Large-Scale Graph Mining and Learning for Information Retrieval

Bio | Summary


Dr. Bin Gao is a researcher at Microsoft Research Asia. His research interests include online advertising, information retrieval, and large-scale graph learning and mining. He has authored two book chapters, 25 papers in top conferences and journals, and over 20 granted or pending patents. He co-authored the best student paper at SIGIR (2008). He serves as PC for SIGIR (2009~2012), WWW (2011~2012), and senior PC for CIKM (2011). He is a reviewer for TKDE, TIST, PRL, IRJ, etc. He is a tutorial speaker at WWW (2011).

Mr. Taifeng Wang is a researcher at Microsoft Research Asia. He is the author of several quality papers on large-scale graph mining and learning, and he has filed several patents on designing distributed systems for large-scale graph computations. He has been the program committee members for international conferences like SIGIR, and he designed and developed a distributed system supporting large-scale graph mining and learning algorithms in a commercial search engine.

Dr. Tie-Yan Liu is a lead researcher at Microsoft Research Asia. His research interests include learning to rank, large-scale graph learning, and most recently Internet advertising. He has authored two books, about 70 papers, and over 20 granted patents. He co-authored the best student paper for SIGIR (2008) and the most cited paper for JVCIR (2004~2006). He is a PC co-chair of RIAO (2010), a track chair of WWW (2011), an area chair of SIGIR (2008~2011) and AIRS (2009, 2010), and a co-chair of several workshops at SIGIR, ICML, and NIPS. He is an associate editor of ACM TOIS, and an editorial board member of IRJ. He is a keynote speaker at PCM (2010) and a tutorial speaker at SIGIR (2008, 2010) and WWW (2008, 2009). He is a senior member of the IEEE and a member of the ACM.

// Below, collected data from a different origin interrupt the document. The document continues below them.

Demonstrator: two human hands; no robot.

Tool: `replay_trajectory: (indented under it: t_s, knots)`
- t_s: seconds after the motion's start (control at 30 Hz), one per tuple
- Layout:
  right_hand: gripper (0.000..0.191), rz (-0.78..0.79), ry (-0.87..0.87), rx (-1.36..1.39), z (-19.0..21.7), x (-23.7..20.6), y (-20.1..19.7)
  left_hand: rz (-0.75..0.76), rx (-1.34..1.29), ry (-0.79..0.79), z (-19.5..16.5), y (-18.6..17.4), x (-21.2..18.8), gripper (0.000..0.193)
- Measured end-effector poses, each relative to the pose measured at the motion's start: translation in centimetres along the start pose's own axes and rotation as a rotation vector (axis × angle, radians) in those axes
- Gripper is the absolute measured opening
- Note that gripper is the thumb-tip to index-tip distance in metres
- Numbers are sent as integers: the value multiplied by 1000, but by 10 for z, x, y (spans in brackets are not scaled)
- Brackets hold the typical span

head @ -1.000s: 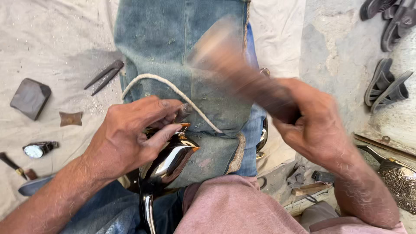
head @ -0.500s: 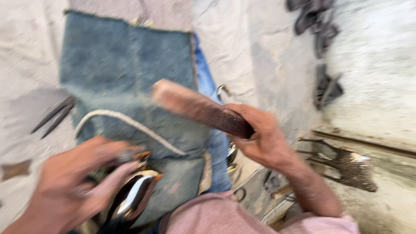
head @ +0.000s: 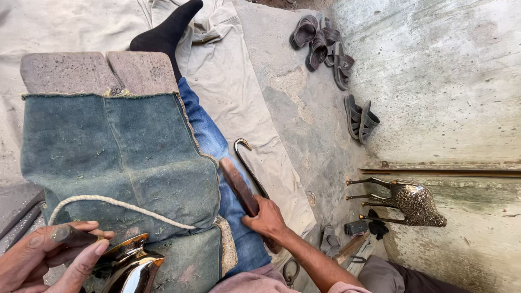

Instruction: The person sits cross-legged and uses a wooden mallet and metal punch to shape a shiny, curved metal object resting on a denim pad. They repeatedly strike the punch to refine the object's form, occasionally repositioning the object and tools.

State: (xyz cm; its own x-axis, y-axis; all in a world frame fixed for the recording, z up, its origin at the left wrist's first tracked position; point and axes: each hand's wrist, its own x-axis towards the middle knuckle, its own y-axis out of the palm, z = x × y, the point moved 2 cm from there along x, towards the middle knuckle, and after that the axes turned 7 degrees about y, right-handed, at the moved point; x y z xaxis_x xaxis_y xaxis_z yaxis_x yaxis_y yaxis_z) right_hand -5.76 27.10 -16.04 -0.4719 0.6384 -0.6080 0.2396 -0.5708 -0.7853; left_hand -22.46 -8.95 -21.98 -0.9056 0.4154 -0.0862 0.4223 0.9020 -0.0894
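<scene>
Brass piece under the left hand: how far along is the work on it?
Its visible face already shines. The left hand steadies it on the blue cloth pad and pinches a small dark tool. The right hand holds the wooden block beside the leg. How much remains cannot be told.
</scene>
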Motion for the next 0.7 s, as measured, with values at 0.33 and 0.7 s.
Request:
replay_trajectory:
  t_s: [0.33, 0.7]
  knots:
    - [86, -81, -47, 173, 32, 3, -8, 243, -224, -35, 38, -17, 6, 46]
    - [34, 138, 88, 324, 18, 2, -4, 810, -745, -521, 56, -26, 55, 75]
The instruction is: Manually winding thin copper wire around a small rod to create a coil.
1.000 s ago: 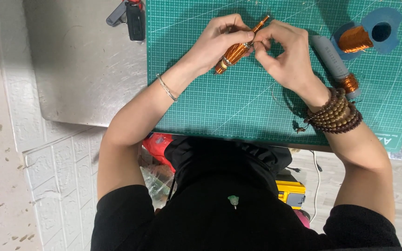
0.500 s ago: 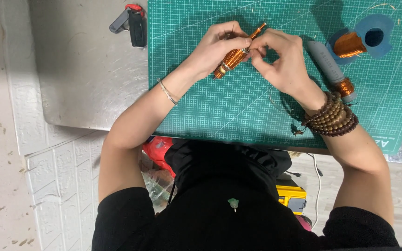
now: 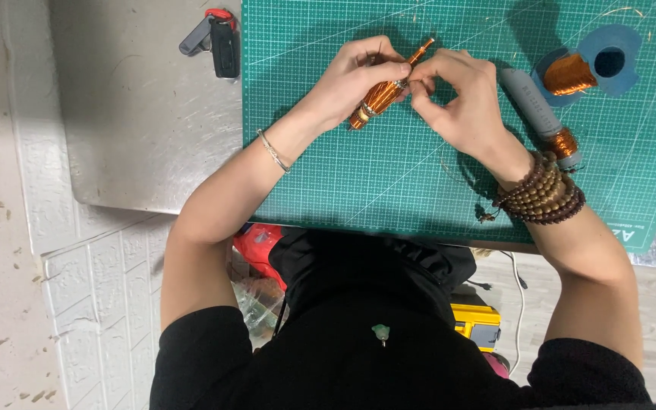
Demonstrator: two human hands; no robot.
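The copper-wound coil (image 3: 380, 99), a small spindle-shaped piece wrapped in orange wire with a thin rod sticking out toward the upper right, sits in the upper middle of the frame, held just above the green cutting mat (image 3: 389, 190). Nearest the camera, at the bottom of the frame, is the person's dark top, and beside it a yellow device (image 3: 477, 323) and a red object (image 3: 256, 247) lie below the table edge. Further up, the left hand (image 3: 354, 80) curls around the coil's body, fingers closed on it, with a thin bracelet (image 3: 273, 150) at the wrist. The right hand (image 3: 461, 99) meets it from the right, thumb and forefinger pinched together at the coil's upper end; whether they grip the rod or a wire cannot be told. A stack of brown bead bracelets (image 3: 542, 193) wraps that wrist. Beyond, at upper right, a grey handled tool (image 3: 533, 110) with copper winding at its end lies on the mat near a blue spool of copper wire (image 3: 586, 68). At upper left, a black key fob (image 3: 222, 38) rests on the metal tabletop (image 3: 138, 114).
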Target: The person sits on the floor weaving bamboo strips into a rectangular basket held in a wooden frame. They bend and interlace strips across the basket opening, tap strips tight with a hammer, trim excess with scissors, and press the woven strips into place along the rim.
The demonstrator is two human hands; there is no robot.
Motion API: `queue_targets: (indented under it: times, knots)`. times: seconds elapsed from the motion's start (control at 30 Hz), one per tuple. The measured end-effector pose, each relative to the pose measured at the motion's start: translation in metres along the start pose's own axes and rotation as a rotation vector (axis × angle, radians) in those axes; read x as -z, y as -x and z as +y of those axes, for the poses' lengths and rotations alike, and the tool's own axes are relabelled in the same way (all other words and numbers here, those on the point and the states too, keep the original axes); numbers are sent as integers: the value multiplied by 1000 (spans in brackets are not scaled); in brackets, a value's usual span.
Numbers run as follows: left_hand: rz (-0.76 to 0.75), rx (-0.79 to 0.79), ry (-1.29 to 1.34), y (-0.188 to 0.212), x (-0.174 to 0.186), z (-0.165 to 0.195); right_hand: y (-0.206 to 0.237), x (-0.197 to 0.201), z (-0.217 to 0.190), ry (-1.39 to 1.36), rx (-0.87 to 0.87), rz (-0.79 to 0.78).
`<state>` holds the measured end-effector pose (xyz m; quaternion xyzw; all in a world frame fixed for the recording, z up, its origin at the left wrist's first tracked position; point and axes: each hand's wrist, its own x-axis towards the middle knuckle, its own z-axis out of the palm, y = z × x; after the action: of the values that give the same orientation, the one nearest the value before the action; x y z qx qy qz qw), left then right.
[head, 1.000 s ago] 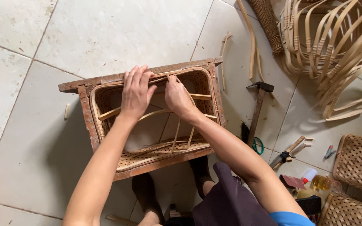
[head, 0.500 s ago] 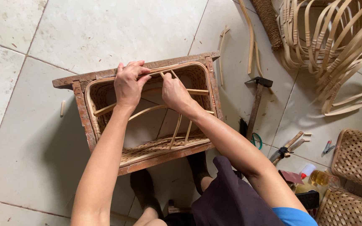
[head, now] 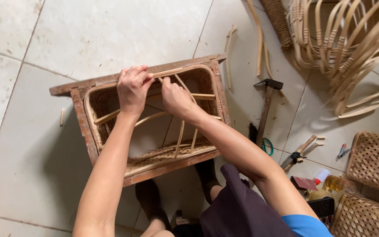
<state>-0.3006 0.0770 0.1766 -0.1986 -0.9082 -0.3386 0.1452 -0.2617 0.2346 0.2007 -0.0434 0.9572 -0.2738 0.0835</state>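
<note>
A rectangular woven rattan basket sits inside a worn wooden frame on the tiled floor in front of me. My left hand is closed over a thin rattan strip at the frame's far rim. Just to its right, my right hand pinches the same strip inside the basket. Loose rattan ribs cross the open inside of the basket below both hands.
A hammer lies right of the frame, with green-handled scissors and a small knife nearer me. Bent rattan hoops pile up at top right. Woven baskets and a yellow bottle stand at bottom right.
Both hands have shifted slightly toward the far rim, and the left hand has curled from lying flat into a grip on the strip. The view moved a little.
</note>
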Motion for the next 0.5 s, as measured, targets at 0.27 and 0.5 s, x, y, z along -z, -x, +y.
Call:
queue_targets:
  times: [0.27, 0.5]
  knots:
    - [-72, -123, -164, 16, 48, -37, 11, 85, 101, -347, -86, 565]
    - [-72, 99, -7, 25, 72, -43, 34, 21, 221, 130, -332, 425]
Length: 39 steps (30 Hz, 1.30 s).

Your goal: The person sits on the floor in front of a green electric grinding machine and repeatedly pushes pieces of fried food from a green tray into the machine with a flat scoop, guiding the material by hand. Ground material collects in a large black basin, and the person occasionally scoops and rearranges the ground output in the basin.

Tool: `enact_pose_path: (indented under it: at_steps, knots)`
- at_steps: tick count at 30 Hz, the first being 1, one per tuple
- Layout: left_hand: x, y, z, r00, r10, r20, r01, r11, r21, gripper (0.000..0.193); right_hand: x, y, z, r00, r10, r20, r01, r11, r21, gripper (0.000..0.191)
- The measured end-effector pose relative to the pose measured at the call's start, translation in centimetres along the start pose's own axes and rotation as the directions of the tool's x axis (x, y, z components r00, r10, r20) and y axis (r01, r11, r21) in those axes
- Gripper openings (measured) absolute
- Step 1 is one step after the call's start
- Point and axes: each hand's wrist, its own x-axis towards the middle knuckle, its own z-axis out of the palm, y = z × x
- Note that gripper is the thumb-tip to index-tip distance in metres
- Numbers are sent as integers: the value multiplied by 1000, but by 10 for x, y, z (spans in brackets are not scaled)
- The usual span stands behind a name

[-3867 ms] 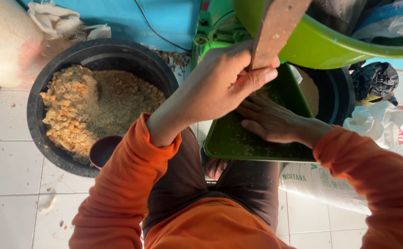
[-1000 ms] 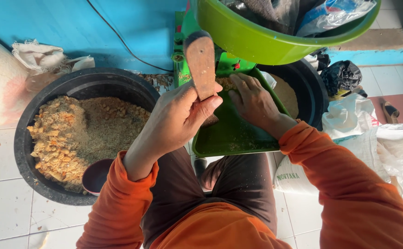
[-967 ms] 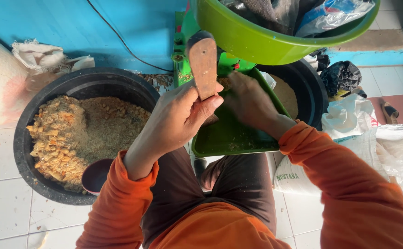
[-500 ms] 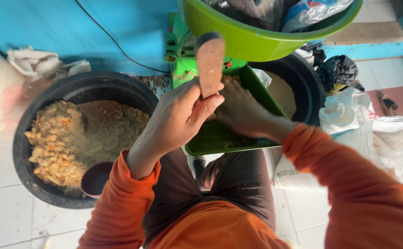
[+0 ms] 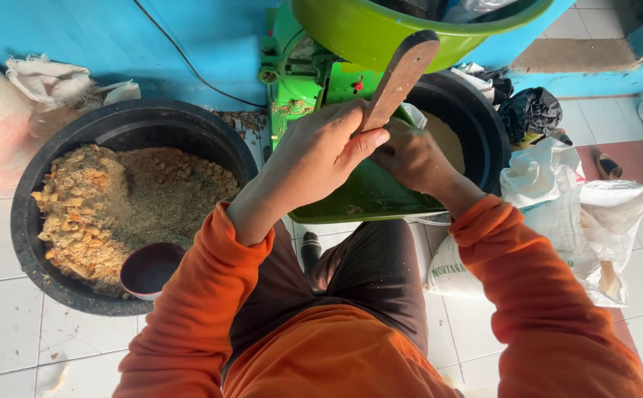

For many IR applications, one needs to deal with large-scale graphs. For example, to compute page importance for search, one may need to analyze the link structure of the Web graph; to understand Web user behaviors, one may need to cluster user-page bipartite graphs extracted from search engine logs; and to make recommendations in online community, one may need to conduct data mining on the social network graph. All these graphs are of very large scale and contain rich information. As a result, it is non-trivial to perform efficient and effective mining and learning on them. On one aspect, we need to design scalable algorithms. On another aspect, we also need to develop powerful computational infrastructure to support these algorithms.  We observe that in recent years, there are some promising advances in the aforementioned aspects, which can potentially enhance many important IR applications, and greatly advance the state of the art of IR related research. This tutorial aims at giving a timely introduction to these works, and provides the audiences with a comprehensive view on the related literature. We believe many IR researchers would have interest in listening to this tutorial, and we hope that they can be motivated to participate in the research of large-scale graph learning.